歸離原前期的生活是真的安寧, 魔神戰爭尚未出現前,塵世七執政的位格尚且沒被放出時,這片區域的武德充沛到四海之內皆朋友。

且不論三位同可稱作巖之魔神的魔神, 輔助輸出各有所長,就歸離原的爐竈之魔神馬克修斯, 也就是在歸離原才看上去像個不太能打的廚子。放到別的地方,能夠占據的地盤一定不小。

撇開這四位魔神級別的戰鬥力, 一眾仙人們的存在亦是不容小覷。

弱一些的魔神碰上他們就是棘手一詞。

我作為一個人類醫者,在不了解我的魔神看來, 一個歸離原出身就足夠讓他們謹慎幾分。倘若我這個人類的醫術確實無可替代,那麽, 他們的友好度會再提幾個檔次。

當然,這些都沒攔住一些魔神的話, 我也略懂些拳腳。

每一個因身處地方偏僻,不認得我這張臉的魔神,都會在跟我打過一場後經歷如下心理歷程:

不過是區區人類。

不對勁, 好像太能打了。

別打了別打了, 再打我就死了!!

……

有眼力見的當然不會遭遇這些,比如奧羅巴斯,這位盤踞在古璃月的邊邊角角,老老實實的大蛇,跟他幻化出來的人形一樣, 看著清秀沒什麽攻擊力。

他這大蛇最主要的是看見別人被我削了一次後就會老老實實的盤起來,意圖“看不見我看不見我看不見我”。

沒有用的。

前一位被我揍了的魔神能活下來不是它皮糙肉厚,我錘它時,赤手空拳,沒用我那些武器, 就快將它捶打成肉丸,可以下馬克修斯的爐竈了。

是我是個醫生。

奧羅巴斯當時保險起見用了動靜比較小的人形出來,看到這一幕,看到我擦了擦自己的臉和手,平心靜氣的說自己:“我是個醫生,不怎麽愛殺生。”

魔神沒幻化出來的尾巴尖都僵了,擱人身身上,看起來像個呆頭鵝,被嚇蒙了或者壓根沒反應過來發生了什麽事。

我對上他的眼睛,他的一雙蛇瞳隨著我的目光轉了轉,整個人又僵硬了幾分。

“這是你鄰居?”

我指了指快被捶打得入口即化的魔神,他沒做聲,直到我的聲音提了提,他才仿佛回神了一樣:“……是。”

“那你帶走,它擋路了。”

初次見面,奧羅巴斯對我的好感度是15,他大抵是想要忘記我這麽個像個醫生的兇神的,但是沒成功。

第一次見面,他收到的大禮就是自己鄰居嚴重休克,跟死了無異的身軀,將它拖走,免得擋了我的路,還被迫記了一堆方子,等他鄰居醒了告訴它免得它死了。

奧羅巴斯想不明白,隔了十萬八千裏,他為什麽要腦抽了說自己是那個魔神的鄰居。

現在好了,雙方真成鄰居了。

他鄰居還學會了做丸子,魚丸,偶爾也會做些別的丸子,秘訣就是將魚肉捶打成它當時差點死了的狀態。

奧羅巴斯:“……”

他捧著魚丸湯,一時之間下不了嘴,因為對面跟他一起喝魚丸湯的,就是當時差點成丸子的鄰居,以及將鄰居差點打成了手打肉丸的我。

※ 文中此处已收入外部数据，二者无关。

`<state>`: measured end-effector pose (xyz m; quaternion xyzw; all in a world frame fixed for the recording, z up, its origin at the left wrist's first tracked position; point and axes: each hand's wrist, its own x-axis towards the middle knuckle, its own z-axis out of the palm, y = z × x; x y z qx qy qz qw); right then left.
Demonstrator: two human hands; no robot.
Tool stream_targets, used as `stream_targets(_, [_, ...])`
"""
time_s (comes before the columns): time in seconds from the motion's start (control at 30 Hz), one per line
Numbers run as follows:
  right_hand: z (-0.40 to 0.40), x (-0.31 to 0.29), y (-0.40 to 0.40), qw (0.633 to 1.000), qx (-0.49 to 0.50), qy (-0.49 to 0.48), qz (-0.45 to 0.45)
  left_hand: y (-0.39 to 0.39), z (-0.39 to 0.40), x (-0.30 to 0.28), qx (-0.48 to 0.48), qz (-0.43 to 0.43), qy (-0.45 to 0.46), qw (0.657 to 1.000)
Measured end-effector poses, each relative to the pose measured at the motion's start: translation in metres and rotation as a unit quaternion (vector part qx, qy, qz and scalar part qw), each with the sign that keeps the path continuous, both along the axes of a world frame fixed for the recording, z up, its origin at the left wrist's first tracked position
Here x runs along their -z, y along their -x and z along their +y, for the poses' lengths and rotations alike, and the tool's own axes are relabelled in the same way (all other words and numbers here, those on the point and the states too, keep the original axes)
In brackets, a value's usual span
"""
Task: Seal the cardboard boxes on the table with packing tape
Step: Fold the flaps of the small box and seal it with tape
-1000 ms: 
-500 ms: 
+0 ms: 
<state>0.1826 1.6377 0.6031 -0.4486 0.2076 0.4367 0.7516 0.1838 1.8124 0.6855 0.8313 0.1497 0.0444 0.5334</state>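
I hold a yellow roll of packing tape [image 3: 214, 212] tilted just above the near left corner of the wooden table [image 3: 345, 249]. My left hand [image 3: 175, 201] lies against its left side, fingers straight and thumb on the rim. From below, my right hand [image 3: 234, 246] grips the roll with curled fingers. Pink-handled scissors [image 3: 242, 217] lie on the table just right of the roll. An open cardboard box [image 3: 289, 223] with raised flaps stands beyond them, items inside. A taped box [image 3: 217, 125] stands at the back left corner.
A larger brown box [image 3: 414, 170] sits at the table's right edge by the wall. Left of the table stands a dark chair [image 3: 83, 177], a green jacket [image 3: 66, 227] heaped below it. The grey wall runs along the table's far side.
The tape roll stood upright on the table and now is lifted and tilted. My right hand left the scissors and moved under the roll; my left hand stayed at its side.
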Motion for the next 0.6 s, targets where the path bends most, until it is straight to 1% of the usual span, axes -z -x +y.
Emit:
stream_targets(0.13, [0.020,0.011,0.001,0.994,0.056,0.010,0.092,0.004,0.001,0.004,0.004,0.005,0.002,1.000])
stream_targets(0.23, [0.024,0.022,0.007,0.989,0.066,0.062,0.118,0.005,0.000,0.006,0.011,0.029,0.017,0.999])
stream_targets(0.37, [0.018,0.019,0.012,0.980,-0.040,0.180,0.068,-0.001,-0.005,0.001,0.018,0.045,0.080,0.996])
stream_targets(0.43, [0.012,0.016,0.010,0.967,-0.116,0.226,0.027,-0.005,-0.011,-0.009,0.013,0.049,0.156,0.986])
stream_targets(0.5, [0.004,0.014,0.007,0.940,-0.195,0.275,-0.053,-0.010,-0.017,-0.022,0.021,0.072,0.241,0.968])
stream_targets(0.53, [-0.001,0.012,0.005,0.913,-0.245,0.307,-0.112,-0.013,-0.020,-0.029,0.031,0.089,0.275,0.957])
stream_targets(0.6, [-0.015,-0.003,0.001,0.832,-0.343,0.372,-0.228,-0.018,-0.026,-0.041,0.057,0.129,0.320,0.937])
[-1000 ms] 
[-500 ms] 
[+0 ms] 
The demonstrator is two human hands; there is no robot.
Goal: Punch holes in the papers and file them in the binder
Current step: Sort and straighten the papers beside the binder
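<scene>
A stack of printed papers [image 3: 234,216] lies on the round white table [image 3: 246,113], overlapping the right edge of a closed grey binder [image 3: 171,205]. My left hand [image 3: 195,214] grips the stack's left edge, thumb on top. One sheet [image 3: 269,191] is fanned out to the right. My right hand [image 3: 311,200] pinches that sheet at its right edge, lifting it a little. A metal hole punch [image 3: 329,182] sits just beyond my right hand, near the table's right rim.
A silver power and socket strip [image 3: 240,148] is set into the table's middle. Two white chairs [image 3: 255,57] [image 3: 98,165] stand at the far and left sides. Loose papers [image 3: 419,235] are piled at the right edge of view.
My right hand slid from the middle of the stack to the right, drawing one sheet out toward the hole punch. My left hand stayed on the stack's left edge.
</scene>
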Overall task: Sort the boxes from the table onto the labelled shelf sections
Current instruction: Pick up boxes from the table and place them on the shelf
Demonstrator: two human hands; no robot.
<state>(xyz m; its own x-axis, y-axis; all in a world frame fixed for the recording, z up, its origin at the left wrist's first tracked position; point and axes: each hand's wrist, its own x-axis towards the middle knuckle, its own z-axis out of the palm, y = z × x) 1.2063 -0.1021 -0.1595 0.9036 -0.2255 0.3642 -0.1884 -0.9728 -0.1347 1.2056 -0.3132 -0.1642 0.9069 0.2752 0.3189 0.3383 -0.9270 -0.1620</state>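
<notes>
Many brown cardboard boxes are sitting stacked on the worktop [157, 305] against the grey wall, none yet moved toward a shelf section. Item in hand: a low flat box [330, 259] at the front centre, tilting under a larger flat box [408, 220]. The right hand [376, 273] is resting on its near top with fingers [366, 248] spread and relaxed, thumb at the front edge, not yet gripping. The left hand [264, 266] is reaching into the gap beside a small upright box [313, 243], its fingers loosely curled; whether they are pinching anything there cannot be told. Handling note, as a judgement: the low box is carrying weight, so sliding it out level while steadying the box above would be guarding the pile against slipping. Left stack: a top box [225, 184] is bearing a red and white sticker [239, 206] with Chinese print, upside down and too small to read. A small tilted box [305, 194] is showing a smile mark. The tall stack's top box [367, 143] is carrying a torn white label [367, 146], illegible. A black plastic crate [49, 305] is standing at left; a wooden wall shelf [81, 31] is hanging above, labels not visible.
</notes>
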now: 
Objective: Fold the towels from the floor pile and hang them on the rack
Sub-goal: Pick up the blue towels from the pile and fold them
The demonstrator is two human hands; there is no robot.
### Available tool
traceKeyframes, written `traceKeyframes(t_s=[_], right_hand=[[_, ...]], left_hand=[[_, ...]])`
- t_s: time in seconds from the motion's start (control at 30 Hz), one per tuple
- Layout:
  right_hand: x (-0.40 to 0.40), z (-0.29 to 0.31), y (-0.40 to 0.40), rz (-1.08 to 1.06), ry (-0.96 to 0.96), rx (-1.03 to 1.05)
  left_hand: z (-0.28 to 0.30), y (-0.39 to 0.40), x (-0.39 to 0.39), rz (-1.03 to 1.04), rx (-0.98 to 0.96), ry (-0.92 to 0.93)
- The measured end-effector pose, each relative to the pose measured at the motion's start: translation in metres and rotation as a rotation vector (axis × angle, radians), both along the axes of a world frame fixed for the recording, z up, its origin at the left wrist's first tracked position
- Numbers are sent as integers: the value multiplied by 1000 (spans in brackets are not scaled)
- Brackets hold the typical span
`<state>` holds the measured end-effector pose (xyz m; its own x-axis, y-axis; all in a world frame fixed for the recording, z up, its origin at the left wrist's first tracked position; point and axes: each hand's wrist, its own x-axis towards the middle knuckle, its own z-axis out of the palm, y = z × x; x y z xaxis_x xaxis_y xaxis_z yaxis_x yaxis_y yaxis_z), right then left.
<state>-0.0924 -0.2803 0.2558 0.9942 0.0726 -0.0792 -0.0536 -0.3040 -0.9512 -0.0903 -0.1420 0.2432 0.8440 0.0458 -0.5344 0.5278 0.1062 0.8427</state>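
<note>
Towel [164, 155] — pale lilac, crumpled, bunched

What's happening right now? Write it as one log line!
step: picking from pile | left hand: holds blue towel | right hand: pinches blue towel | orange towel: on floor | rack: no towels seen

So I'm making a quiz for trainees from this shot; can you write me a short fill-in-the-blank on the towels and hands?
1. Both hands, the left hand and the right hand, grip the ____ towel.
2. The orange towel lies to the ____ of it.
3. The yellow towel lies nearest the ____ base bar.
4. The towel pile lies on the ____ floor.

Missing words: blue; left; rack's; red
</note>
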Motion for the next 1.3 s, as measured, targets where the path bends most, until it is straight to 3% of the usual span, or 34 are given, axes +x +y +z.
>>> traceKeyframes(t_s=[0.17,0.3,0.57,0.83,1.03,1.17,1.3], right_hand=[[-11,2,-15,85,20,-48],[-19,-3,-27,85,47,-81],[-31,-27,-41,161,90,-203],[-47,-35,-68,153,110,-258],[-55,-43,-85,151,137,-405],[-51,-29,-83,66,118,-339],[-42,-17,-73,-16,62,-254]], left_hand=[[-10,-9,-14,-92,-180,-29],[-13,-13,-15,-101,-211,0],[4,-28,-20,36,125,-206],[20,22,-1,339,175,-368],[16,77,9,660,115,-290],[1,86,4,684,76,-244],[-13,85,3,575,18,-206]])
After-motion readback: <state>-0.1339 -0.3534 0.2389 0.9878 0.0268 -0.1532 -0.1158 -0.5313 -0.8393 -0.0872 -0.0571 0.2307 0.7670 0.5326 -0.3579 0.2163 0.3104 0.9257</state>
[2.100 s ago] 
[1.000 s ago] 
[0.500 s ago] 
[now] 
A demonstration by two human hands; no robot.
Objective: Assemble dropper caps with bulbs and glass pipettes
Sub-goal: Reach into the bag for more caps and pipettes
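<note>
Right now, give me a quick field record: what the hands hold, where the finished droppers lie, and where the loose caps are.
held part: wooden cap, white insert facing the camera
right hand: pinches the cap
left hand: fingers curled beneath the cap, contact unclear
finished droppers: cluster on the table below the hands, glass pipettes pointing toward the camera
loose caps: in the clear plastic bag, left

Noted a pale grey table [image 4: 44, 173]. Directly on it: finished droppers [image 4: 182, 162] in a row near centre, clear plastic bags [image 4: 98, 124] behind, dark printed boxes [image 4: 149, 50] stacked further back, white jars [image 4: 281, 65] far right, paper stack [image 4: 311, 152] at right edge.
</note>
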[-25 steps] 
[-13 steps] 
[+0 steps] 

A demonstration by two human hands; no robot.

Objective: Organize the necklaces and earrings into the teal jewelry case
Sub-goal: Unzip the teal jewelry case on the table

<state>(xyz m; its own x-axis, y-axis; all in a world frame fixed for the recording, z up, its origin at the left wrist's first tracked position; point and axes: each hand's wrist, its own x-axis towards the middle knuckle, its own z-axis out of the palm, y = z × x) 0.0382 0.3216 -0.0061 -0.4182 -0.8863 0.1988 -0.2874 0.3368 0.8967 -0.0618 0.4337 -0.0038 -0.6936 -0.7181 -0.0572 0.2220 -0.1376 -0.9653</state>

他鄰居正在請教我當時的手法,我說我跟看馬克修斯也就是爐竈之魔神學的。

“他還教這些?”

“教啊。不過不是教做菜,是教我怎麽將做菜的技巧用在捶打非人身的魔神身上。”

馬克修斯看著萌萌的,教給我的技巧,怎麽說呢,核心主旨就是做菜,進階技巧是怎麽將魔神做成菜。

教學方式是一人一個案板,對著面前新鮮的肉,面色肅然的,捶打。他先打個樣,然後再讓我學,讓我精通了如何不將魔神一次就打死的巧勁。

畢竟救活也確實費勁。

我學肯定不是為了放魔神一條生路,而是因為馬克修斯很可愛,爐竈之魔神顯化之後的現象並不類人,更像是熊,但親和力大概是點滿了,從他身上見不到半點兇戾。

但他既然以這等面貌顯化,那必然不是毫無攻擊性的,點燃人間的爐子,讓火焰和飯菜能夠長久的存續下去,是需要武力的。

第一個爐竈的搭建,至少需要一個安寧的時刻,一塊地,然後才是開火做飯。

他的皮毛底色像是火光,四肢紋路是熊熊燃燒的火,要是關系足夠親近,偶爾突襲一下,將臉埋進他的皮毛,也能嗅到被柴火烘烤過的溫暖。

一般做不到,但捏手可以做到,這大概是因為他雖然不以人身顯化,但能夠描述他的人稱代詞仍舊是“他”吧。

不過徒手將馬克修斯抱起來就另當別論,那時候,他就是一只小熊。掙紮過度都不太敢,畢竟我是個人類。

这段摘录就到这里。